ASSIGNED TASK: Which lines run from the start of the data below to the line containing "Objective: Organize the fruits"? Set them down exactly, with none added.

DATA IN THIS EXERCISE:

**********

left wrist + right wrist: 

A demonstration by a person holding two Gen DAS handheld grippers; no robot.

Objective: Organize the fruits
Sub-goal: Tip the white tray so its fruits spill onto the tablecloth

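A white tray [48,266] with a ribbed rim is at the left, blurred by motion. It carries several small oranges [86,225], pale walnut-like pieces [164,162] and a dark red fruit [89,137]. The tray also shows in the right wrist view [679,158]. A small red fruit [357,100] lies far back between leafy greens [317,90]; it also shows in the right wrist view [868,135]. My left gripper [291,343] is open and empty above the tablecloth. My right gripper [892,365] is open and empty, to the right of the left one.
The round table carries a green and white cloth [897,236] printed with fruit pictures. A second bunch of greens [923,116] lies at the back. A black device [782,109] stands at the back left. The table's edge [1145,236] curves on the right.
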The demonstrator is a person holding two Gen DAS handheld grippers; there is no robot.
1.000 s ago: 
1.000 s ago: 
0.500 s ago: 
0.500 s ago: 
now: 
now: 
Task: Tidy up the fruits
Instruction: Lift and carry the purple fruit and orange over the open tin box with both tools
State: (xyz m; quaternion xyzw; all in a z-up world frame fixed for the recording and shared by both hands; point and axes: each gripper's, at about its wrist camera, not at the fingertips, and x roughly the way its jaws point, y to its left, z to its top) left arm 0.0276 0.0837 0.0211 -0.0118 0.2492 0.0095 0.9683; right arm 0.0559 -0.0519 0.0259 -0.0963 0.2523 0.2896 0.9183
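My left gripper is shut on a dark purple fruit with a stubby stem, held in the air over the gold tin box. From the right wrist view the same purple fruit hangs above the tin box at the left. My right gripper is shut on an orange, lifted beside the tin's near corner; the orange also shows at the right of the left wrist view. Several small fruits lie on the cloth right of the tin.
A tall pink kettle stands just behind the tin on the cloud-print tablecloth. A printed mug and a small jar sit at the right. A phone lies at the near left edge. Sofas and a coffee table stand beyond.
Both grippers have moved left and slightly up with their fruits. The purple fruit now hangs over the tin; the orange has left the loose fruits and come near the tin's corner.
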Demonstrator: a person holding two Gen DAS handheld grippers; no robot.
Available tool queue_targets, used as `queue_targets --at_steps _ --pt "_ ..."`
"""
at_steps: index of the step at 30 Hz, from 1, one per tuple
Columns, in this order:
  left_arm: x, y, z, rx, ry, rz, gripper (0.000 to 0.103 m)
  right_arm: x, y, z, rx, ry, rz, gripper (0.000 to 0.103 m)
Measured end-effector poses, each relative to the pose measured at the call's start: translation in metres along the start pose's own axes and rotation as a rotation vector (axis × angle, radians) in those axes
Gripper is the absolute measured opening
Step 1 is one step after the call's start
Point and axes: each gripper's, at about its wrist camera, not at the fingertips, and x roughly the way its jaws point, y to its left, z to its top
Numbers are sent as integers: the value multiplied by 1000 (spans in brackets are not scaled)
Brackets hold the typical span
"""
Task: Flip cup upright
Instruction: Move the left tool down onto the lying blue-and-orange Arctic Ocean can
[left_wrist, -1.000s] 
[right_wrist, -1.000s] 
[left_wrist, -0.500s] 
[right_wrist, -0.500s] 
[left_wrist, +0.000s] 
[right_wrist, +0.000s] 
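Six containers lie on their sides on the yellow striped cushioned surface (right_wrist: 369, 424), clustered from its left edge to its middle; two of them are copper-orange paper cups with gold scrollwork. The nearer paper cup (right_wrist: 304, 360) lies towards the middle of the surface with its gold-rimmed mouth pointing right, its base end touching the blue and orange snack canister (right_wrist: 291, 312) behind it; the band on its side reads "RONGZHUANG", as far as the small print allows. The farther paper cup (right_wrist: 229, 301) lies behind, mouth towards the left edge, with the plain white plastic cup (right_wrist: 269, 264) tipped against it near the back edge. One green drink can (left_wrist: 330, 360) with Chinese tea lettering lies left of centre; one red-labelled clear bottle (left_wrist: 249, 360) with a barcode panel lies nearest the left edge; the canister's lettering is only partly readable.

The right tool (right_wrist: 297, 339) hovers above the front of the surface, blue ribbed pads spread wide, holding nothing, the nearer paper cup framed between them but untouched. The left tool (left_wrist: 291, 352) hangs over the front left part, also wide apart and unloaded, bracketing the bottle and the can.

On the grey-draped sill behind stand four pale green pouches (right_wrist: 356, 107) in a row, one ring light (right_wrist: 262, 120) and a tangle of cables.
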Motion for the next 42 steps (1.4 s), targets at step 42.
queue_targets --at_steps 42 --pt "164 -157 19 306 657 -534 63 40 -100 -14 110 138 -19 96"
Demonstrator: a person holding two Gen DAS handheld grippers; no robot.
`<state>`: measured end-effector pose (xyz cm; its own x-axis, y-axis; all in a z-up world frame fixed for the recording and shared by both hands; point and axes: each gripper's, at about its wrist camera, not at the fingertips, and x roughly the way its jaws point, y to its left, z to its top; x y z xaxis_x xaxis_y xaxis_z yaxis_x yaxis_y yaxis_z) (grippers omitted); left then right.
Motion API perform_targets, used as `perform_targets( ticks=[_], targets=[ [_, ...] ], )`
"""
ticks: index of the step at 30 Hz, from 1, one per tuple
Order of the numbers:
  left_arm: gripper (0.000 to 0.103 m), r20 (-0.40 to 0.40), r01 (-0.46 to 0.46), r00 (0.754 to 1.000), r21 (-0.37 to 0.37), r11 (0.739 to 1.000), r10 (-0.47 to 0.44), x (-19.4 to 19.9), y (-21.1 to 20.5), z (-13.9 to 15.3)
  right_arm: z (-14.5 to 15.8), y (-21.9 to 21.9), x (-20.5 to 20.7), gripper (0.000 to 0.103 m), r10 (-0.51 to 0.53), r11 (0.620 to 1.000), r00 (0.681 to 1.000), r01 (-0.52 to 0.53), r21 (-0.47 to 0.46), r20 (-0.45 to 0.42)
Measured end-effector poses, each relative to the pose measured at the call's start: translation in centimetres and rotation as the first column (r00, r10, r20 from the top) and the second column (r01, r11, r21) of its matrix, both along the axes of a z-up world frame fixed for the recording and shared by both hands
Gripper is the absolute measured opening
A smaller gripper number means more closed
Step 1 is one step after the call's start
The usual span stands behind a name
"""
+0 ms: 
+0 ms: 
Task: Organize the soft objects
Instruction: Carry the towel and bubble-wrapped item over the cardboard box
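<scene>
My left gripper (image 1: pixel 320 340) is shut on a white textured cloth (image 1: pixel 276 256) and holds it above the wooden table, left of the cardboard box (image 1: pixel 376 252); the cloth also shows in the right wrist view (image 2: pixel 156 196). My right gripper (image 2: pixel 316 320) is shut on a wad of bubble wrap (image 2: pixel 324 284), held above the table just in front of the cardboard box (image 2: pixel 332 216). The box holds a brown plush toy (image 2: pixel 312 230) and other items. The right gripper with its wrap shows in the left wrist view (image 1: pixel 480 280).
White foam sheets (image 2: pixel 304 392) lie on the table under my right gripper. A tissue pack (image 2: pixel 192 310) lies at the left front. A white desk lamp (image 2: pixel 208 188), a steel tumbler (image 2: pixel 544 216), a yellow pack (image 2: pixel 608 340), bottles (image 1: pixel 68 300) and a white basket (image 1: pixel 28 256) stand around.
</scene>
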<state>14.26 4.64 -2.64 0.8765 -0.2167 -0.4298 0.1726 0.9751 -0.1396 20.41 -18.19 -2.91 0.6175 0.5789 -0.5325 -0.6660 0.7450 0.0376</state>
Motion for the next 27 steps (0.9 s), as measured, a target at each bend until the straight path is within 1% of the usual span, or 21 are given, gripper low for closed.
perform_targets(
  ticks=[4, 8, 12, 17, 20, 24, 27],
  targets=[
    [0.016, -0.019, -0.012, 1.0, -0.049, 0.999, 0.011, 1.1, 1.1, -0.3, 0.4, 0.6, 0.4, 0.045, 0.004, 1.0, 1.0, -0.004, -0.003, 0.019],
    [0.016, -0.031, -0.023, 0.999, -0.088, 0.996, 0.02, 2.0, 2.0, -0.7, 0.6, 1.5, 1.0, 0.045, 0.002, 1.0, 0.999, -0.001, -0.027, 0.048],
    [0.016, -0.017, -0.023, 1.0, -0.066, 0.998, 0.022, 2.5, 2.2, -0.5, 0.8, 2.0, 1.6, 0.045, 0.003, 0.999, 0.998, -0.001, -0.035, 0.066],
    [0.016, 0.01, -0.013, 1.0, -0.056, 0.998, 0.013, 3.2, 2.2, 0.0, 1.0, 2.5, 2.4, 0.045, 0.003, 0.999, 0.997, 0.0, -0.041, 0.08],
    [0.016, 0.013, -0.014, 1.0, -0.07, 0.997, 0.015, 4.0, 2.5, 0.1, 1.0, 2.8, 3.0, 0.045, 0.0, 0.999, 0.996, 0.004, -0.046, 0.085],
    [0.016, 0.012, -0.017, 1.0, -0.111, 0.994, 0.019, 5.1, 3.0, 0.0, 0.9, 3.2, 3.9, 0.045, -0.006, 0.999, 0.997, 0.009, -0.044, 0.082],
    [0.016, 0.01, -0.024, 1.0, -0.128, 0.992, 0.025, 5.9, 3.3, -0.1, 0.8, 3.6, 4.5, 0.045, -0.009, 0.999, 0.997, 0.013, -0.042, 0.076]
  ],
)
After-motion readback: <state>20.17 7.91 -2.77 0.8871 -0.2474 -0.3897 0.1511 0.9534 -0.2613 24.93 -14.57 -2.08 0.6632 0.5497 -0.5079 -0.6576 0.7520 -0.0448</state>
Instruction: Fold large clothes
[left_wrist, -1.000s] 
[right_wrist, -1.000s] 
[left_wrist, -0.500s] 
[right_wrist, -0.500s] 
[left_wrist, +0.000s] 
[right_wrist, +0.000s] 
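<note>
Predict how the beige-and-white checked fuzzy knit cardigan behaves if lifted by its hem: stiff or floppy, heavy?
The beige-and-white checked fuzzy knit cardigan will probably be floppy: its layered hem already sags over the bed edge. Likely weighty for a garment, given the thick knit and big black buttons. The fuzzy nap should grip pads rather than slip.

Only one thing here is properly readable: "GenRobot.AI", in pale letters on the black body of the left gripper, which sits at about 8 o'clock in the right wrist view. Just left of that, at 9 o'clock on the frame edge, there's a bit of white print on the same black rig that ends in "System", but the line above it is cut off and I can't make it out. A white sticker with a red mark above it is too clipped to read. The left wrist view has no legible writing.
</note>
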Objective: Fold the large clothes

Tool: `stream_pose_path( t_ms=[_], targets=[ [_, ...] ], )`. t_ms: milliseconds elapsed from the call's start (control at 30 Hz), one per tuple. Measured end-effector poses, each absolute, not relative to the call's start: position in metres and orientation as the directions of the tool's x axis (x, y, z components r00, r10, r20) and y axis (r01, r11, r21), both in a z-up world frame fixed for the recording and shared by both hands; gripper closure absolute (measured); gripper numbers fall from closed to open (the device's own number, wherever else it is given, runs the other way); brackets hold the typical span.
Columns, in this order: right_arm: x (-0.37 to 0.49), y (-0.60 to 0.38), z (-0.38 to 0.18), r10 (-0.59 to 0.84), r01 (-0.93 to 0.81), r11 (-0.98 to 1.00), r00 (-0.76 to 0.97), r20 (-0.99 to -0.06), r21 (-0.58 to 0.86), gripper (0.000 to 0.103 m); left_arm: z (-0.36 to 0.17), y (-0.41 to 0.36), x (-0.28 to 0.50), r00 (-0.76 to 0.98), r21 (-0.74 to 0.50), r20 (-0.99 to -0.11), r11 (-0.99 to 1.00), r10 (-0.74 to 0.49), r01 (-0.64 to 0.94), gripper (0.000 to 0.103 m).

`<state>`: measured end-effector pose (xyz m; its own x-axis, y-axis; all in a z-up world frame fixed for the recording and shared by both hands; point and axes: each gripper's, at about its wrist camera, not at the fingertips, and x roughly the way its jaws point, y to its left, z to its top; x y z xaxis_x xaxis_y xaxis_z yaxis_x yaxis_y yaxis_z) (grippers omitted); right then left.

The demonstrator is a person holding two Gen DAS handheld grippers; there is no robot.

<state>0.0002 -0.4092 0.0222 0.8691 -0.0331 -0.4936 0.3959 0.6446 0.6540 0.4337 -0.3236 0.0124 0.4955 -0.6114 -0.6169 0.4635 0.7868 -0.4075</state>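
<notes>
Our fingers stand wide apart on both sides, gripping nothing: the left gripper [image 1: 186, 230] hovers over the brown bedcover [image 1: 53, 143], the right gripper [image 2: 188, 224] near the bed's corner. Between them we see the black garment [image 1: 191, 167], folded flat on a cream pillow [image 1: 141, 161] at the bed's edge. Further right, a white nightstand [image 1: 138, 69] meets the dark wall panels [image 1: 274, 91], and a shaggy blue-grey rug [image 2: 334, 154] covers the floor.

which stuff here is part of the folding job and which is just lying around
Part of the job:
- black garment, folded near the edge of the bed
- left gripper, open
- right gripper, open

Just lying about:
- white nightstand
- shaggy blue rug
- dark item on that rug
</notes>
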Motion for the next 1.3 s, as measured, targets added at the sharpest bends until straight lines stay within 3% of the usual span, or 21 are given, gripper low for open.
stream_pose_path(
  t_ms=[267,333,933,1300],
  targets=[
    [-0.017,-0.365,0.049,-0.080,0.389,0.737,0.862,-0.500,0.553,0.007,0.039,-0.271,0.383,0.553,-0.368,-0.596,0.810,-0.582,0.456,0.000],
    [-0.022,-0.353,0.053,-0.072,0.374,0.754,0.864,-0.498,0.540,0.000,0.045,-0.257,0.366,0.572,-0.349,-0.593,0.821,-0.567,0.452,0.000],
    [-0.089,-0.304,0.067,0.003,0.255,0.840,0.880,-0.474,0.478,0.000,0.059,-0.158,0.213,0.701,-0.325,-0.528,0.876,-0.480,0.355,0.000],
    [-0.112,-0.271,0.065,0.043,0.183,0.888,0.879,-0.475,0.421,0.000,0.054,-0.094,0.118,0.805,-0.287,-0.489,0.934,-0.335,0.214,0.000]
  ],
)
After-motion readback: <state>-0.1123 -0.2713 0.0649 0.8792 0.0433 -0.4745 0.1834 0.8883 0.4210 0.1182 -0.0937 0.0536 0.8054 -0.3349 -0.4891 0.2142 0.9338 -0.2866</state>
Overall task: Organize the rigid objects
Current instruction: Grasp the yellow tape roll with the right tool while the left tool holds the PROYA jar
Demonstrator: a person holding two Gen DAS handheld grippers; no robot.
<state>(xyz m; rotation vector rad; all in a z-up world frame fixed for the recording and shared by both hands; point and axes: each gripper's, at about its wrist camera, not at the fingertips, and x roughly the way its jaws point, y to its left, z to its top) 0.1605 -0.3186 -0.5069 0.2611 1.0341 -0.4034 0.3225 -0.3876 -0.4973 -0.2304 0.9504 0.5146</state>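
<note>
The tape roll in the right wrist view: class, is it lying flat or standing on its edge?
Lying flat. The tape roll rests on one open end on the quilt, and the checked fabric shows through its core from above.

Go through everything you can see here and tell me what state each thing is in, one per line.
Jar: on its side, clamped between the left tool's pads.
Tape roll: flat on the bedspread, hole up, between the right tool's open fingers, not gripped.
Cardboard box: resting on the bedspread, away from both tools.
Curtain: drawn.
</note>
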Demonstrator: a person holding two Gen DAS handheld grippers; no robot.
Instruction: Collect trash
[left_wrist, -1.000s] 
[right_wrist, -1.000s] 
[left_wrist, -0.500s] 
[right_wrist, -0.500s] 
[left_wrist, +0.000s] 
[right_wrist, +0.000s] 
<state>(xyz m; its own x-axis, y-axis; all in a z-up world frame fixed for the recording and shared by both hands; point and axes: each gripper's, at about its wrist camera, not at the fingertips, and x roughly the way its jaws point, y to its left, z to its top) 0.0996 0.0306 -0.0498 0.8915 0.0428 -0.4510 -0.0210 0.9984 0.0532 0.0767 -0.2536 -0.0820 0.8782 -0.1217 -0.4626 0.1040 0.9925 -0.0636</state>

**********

ANSWER TO THIS TASK:
left wrist + right wrist: 

A demonstration by a person holding two Gen DAS handheld grippers; no robot.

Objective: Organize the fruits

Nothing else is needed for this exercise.